#### Task statement
Starting at the top of the entries below, print each line exactly until the line with "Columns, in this" has been printed too.

#### Given data
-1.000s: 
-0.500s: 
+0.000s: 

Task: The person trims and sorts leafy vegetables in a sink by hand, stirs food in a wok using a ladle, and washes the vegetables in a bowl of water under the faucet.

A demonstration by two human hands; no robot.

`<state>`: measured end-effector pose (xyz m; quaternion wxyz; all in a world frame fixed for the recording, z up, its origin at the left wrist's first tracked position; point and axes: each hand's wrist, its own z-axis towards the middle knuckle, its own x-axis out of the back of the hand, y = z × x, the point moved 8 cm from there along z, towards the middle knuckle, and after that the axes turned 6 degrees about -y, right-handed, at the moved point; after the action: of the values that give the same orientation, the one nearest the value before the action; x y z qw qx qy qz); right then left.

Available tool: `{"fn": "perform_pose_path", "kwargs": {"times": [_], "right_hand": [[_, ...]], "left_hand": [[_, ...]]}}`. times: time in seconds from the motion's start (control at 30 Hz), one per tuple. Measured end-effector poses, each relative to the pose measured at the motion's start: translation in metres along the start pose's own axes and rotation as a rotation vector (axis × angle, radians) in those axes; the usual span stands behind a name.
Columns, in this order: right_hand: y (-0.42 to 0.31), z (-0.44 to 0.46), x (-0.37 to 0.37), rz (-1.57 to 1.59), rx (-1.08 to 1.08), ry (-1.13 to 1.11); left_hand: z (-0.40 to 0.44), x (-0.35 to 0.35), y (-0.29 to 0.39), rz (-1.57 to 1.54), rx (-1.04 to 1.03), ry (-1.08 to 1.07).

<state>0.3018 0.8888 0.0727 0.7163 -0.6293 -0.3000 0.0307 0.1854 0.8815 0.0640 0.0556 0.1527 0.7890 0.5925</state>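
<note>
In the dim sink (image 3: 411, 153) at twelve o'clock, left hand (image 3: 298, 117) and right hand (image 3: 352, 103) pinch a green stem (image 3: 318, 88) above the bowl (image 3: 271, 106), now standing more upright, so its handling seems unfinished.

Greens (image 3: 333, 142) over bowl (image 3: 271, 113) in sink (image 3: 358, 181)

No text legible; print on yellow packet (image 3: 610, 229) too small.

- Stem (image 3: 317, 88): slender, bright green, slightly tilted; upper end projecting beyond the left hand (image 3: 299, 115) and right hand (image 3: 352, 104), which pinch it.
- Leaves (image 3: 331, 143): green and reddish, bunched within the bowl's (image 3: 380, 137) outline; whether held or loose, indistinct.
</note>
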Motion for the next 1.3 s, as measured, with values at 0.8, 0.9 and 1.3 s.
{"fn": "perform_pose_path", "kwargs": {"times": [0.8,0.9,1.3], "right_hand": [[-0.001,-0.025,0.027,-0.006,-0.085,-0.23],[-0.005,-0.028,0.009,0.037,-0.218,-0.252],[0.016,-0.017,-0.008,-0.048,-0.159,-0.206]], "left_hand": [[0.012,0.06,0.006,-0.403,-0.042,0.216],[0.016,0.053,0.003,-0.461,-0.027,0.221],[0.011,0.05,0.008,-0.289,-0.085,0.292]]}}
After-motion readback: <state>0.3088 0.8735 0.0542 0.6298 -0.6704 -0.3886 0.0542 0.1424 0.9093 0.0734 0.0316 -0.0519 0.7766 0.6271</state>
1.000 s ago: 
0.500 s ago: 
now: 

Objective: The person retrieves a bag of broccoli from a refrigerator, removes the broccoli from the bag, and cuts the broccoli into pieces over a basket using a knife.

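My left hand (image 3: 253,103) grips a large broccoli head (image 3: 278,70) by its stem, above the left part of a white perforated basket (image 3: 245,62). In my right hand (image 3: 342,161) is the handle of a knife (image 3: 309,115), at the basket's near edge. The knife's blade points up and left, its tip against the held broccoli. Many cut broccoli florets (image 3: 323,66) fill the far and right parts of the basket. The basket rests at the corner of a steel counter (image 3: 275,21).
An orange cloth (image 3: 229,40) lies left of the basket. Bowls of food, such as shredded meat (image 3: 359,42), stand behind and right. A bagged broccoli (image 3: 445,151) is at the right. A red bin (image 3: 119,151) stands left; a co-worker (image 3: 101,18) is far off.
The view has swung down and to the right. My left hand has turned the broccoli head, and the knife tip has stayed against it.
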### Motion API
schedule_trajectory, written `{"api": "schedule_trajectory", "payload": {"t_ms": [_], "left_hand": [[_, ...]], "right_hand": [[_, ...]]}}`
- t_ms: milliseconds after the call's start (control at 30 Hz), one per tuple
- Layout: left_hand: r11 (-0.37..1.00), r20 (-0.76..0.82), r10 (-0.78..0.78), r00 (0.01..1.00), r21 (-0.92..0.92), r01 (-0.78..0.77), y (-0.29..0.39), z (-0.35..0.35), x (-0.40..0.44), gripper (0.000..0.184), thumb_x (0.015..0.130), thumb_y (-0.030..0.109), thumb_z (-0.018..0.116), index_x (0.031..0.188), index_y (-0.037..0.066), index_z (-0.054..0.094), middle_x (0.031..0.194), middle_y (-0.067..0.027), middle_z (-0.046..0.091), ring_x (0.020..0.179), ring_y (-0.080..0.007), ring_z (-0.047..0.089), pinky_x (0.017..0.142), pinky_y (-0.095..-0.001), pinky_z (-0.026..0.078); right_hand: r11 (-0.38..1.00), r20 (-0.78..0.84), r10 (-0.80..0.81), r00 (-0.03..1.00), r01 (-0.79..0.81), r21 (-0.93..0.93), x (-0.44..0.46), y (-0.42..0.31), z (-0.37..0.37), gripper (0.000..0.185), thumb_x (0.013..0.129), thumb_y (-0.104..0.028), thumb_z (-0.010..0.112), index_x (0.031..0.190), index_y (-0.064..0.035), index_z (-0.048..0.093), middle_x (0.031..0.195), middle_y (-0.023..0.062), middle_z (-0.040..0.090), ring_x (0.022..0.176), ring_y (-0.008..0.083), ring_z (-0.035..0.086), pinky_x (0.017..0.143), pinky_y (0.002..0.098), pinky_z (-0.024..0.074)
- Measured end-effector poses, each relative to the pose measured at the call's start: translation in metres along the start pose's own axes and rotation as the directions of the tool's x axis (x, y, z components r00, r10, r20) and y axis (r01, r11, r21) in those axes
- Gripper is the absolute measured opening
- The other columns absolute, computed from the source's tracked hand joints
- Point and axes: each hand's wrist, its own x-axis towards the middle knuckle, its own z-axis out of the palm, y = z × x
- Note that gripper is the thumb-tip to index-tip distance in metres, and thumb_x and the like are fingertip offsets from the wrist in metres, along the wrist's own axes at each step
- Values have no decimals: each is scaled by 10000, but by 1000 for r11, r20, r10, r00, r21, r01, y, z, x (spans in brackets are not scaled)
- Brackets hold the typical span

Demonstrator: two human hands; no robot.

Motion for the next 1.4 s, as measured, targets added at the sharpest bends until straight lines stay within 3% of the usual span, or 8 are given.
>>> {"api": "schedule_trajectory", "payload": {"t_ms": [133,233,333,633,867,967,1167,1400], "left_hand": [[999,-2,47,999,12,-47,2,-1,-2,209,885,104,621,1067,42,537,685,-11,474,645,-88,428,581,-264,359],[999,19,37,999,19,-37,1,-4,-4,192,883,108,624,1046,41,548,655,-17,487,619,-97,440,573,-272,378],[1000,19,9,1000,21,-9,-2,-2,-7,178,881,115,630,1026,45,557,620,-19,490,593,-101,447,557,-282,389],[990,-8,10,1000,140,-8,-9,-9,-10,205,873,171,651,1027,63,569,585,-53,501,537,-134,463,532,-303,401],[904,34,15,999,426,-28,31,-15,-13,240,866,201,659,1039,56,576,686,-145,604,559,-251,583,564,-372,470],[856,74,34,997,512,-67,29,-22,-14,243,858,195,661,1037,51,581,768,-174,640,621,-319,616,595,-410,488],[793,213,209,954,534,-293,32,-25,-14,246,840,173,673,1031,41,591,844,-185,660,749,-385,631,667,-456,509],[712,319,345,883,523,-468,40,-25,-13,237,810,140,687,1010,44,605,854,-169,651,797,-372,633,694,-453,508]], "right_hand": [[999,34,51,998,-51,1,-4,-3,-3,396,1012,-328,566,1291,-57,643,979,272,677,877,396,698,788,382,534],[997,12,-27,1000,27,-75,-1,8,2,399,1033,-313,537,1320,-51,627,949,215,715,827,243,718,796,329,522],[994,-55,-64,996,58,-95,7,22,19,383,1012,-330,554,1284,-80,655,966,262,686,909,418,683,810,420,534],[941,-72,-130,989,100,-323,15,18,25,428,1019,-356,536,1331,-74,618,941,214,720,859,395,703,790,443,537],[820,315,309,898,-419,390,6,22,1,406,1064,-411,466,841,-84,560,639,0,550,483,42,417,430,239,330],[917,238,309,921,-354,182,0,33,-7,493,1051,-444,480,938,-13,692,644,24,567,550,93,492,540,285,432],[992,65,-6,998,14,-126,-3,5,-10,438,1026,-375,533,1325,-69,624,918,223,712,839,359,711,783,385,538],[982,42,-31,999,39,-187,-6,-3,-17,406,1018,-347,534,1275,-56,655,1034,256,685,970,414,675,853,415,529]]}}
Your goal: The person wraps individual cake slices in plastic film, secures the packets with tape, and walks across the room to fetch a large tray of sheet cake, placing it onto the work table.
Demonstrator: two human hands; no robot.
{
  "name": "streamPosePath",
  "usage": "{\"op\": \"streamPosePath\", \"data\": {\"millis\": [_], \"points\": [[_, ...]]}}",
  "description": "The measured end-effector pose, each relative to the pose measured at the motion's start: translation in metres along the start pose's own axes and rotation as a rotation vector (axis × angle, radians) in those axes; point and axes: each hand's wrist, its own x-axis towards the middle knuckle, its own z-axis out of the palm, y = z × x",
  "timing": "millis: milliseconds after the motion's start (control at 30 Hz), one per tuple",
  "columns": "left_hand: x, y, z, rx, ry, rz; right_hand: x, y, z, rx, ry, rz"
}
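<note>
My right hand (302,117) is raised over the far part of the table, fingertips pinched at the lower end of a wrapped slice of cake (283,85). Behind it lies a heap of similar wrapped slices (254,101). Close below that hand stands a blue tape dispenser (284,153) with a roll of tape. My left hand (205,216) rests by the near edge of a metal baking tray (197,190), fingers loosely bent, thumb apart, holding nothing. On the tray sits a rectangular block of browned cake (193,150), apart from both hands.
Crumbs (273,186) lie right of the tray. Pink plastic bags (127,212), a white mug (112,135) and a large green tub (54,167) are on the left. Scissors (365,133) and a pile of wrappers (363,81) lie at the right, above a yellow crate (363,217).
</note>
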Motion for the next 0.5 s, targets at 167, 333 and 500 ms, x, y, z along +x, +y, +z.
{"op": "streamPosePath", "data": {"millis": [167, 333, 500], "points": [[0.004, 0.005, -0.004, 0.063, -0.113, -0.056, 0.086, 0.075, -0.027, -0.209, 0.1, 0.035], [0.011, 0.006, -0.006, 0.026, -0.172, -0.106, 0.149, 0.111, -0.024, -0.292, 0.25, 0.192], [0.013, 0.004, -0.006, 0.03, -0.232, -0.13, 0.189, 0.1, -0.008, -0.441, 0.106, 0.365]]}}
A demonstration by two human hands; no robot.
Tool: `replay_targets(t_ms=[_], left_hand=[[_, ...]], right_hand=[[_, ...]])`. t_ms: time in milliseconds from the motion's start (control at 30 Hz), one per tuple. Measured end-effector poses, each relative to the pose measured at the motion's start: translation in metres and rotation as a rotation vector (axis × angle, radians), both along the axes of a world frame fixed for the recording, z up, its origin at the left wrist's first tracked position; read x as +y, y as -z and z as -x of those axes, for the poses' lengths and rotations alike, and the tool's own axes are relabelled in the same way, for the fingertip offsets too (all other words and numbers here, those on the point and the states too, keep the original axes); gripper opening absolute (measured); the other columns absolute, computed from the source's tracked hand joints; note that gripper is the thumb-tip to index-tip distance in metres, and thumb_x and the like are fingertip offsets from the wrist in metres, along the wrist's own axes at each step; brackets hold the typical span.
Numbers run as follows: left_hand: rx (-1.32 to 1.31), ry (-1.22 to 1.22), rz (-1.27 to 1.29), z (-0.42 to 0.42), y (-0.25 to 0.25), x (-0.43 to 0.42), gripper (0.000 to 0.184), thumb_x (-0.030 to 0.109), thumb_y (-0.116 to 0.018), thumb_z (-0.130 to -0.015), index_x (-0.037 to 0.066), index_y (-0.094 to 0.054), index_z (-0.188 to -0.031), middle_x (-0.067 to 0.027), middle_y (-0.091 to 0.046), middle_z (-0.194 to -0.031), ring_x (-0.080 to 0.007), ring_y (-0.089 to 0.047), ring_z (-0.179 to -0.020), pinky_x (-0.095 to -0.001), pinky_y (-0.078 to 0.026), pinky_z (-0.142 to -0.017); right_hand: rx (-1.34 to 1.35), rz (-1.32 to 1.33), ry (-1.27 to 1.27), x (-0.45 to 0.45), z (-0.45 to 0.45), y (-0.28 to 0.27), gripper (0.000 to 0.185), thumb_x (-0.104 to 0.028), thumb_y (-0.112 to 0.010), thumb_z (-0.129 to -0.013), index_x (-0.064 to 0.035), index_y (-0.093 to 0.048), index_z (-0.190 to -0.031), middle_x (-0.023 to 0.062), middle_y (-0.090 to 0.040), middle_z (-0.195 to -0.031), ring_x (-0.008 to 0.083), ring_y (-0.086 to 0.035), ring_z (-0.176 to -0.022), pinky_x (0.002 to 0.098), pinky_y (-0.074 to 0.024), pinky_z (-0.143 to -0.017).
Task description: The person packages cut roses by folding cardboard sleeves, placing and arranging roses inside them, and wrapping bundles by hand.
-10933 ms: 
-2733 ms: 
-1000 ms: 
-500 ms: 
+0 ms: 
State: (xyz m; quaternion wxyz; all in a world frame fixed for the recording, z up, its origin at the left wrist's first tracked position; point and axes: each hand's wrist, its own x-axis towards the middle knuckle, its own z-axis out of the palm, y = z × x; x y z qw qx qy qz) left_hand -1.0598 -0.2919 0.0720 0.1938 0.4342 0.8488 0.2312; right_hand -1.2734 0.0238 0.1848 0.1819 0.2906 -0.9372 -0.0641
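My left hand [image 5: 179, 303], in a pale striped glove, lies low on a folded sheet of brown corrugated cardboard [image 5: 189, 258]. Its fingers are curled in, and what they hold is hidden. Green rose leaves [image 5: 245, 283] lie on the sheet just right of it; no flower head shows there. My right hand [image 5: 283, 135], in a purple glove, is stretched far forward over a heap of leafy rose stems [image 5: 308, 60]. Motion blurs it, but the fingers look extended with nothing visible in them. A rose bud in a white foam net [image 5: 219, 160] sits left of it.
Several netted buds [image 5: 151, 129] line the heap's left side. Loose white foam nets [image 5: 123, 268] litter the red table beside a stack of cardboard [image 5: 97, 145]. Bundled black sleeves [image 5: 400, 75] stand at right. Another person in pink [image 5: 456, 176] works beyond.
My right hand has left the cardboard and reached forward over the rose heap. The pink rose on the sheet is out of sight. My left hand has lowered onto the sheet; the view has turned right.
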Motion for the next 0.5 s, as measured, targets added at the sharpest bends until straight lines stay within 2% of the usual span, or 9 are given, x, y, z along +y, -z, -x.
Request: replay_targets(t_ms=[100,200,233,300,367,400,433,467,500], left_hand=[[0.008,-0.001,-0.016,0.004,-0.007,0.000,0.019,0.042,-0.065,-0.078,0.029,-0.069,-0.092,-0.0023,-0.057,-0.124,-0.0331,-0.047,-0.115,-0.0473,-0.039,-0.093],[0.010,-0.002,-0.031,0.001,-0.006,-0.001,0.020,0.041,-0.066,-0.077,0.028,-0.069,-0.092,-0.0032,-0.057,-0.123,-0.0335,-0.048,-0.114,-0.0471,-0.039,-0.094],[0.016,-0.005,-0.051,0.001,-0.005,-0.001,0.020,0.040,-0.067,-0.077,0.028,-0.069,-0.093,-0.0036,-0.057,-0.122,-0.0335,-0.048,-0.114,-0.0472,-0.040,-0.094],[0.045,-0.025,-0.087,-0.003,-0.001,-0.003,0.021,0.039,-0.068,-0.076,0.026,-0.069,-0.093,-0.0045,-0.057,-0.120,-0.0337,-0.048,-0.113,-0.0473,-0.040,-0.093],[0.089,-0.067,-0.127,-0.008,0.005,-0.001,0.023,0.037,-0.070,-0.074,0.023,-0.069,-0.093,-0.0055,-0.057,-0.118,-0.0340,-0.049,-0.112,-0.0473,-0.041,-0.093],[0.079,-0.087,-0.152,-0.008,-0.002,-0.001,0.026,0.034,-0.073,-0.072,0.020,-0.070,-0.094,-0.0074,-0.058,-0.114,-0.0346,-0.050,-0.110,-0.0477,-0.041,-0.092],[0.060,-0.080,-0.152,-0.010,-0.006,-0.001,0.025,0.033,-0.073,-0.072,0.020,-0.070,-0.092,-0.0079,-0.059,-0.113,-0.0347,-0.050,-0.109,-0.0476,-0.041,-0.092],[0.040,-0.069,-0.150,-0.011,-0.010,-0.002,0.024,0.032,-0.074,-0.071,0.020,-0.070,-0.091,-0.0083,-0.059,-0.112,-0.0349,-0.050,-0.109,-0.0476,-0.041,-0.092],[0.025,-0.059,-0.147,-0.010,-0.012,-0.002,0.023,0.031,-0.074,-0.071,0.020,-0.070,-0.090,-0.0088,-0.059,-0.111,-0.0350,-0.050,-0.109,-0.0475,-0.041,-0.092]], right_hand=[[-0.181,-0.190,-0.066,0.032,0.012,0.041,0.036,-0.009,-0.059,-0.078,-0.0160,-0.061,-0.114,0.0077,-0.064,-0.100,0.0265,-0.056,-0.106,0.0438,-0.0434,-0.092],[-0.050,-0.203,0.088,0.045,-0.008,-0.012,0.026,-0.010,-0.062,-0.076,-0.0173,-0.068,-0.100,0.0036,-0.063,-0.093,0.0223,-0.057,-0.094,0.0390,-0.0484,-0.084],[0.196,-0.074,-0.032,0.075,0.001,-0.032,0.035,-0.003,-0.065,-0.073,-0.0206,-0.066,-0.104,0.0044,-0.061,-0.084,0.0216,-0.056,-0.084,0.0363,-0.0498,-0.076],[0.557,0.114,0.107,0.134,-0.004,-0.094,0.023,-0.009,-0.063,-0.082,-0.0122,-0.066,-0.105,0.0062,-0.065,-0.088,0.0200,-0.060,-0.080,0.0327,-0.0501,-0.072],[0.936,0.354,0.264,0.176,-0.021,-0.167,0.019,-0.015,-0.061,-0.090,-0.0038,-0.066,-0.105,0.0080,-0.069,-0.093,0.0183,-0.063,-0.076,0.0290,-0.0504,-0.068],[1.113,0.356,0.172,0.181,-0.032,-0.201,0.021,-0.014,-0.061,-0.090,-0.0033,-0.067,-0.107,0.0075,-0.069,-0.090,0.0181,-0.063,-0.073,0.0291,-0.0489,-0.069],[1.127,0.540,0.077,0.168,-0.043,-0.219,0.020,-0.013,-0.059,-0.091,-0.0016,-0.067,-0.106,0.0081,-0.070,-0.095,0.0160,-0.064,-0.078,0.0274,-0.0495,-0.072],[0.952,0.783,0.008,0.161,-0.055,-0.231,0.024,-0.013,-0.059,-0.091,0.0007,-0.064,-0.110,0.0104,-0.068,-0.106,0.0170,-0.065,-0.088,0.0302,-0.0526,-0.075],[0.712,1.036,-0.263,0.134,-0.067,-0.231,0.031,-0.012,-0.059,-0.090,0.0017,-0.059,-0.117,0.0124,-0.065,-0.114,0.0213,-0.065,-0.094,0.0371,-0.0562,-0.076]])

#### Answer area
-1.000s: 
-0.500s: 
+0.000s: 

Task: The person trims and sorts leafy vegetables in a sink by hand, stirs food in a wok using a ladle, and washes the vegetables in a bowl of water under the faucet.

A demonstration by two human hands; no robot.

`<state>`: measured end-effector pose (xyz m; quaternion wxyz; all in a world frame fixed for the recording, z up, its origin at the left wrist's first tracked position; point and axes: each hand's wrist, its own z-axis towards the middle knuckle, its own x-axis out of the back of the hand, y = z × x, the point moved 8 cm from there along z, towards the middle knuckle, and after that the axes turned 6 degrees about -y, right-handed, at the moved point; after the action: of the values that give the same orientation, the one nearest the value before the action; x y z qw qx qy qz); right then left.

Available tool: `{"fn": "perform_pose_path", "kwargs": {"times": [_], "right_hand": [[_, ...]], "left_hand": [[_, ...]]}}`. times: time in seconds from the motion's start (control at 30 Hz), one per tuple. Measured end-effector poses, each relative to the pose measured at the motion's start: translation in metres along the start pose's own axes and rotation as a rotation vector (axis × angle, radians) in those axes; the usual span stands behind a name.
Columns, in this order: right_hand: y (-0.42 to 0.31), z (-0.44 to 0.46), x (-0.37 to 0.37), rz (-1.57 to 1.59), rx (-1.08 to 1.08), ry (-1.13 to 1.11); left_hand: z (-0.40 to 0.44), x (-0.35 to 0.35), y (-0.29 to 0.39), rz (-1.57 to 1.54), rx (-1.04 to 1.03), ry (-1.08 to 1.07).

The output is complete as shown.